Closing the Loop: Coordinating Inventory and Recommendation via Deep Reinforcement Learning on Multiple Timescales
Jiang, Jinyang, Han, Jinhui, Peng, Yijie, Zhang, Ying
Effective cross-functional coordination is essential for enhancing firm-wide profitability, particularly in the face of growing organizational complexity and scale. Recent advances in artificial intelligence, especially in reinforcement learning (RL), offer promising avenues to address this fundamental challenge. This paper proposes a unified multi-agent RL framework tailored for joint optimization across distinct functional modules, exemplified via coordinating inventory replenishment and personalized product recommendation. We first develop an integrated theoretical model to capture the intricate interplay between these functions and derive analytical benchmarks that characterize optimal coordination. The analysis reveals synchronized adjustment patterns across products and over time, highlighting the importance of coordinated decision-making.
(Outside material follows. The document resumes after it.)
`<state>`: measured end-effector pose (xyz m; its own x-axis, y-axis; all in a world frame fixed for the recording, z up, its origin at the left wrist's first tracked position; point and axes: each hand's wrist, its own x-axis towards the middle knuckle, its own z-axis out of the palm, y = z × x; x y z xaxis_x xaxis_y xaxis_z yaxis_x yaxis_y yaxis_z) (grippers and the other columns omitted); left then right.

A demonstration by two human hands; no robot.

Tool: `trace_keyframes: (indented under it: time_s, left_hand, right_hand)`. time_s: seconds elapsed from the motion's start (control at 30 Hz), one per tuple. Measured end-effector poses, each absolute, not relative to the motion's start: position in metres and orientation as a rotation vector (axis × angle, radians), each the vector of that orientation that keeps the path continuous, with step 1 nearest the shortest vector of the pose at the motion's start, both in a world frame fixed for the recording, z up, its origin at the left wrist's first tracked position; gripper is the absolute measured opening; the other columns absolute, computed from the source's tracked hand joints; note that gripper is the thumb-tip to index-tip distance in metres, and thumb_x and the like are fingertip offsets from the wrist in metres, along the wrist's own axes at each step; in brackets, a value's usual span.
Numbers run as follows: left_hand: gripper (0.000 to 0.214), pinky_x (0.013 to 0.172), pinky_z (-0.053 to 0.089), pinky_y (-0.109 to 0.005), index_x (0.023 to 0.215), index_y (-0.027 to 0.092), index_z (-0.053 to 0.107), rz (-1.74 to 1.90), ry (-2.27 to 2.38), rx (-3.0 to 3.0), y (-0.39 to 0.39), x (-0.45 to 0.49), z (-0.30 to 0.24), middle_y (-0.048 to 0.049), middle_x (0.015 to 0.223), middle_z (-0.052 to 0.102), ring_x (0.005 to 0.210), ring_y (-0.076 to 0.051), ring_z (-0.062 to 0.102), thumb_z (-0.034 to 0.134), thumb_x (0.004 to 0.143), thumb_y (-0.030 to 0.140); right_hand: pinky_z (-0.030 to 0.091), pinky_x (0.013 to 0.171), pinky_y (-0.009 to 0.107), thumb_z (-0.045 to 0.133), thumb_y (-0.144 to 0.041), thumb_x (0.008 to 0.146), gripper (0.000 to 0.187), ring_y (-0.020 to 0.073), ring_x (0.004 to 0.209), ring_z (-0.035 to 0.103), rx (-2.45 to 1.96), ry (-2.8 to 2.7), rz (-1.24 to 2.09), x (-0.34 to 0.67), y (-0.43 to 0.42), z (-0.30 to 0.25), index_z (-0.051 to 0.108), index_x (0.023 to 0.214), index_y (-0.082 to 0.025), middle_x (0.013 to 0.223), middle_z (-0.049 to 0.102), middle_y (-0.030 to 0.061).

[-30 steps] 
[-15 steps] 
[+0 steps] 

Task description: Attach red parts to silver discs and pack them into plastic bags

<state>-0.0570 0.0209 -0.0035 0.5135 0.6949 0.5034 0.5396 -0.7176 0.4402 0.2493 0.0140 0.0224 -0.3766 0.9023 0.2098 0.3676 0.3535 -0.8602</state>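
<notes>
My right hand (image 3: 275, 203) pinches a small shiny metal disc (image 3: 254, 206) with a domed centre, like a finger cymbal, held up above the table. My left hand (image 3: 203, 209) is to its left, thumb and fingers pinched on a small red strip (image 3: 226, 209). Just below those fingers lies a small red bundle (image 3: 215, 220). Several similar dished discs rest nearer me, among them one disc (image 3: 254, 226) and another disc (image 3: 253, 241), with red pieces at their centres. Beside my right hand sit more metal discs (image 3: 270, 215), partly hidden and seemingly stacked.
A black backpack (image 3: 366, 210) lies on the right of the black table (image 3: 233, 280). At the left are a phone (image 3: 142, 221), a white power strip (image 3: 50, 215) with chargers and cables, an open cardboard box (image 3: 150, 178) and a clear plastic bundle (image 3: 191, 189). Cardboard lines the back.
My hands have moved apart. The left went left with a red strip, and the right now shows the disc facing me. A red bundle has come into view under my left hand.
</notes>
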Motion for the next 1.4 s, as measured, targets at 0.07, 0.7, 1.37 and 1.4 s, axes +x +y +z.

Leveraging these insights, we design a novel multi-timescale multi-agent RL architecture that decomposes policy components according to departmental functions and assigns distinct learning speeds based on task complexity and responsiveness. Our model-free multi-agent design improves scalability and deployment flexibility, while multi-timescale updates enhance convergence stability and adaptability across heterogeneous decisions. We further establish the asymptotic convergence of the proposed algorithm. Extensive simulation experiments demonstrate that the proposed approach significantly improves profitability relative to siloed decision-making frameworks, while the behaviors of the trained RL agents align closely with the managerial insights from our theoretical model. Taken together, this work provides a scalable, interpretable RL-based solution to enable effective cross-functional coordination in complex business settings.